Building on Linux with setuptools

PYVER=<3.6 or 3.7>
NUMPYVER=<1.16 or 1.17>
conda create -n sdc-env -q -y -c intel/label/beta -c defaults -c intel -c conda-forge python=$PYVER numpy=$NUMPYVER numba=0.49 pandas=0.25.3 pyarrow=0.17.0 gcc_linux-64 gxx_linux-64
source activate sdc-env
git clone https://github.com/IntelPython/sdc.git
cd sdc
python setup.py install

In case of issues, reinstalling in a new conda environment is recommended.
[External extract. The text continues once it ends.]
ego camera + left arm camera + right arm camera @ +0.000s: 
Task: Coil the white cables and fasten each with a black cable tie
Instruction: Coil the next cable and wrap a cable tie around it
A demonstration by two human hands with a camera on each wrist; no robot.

Building Intel® SDC from Source on Windows

Building Intel® SDC on Windows requires Build Tools for Visual Studio 2019 (with component MSVC v140 - VS 2015 C++ build tools (v14.00)):

It is possible to build Intel® SDC via conda-build or setuptools. Follow one of the cases below to install Intel® SDC and its dependencies on Windows.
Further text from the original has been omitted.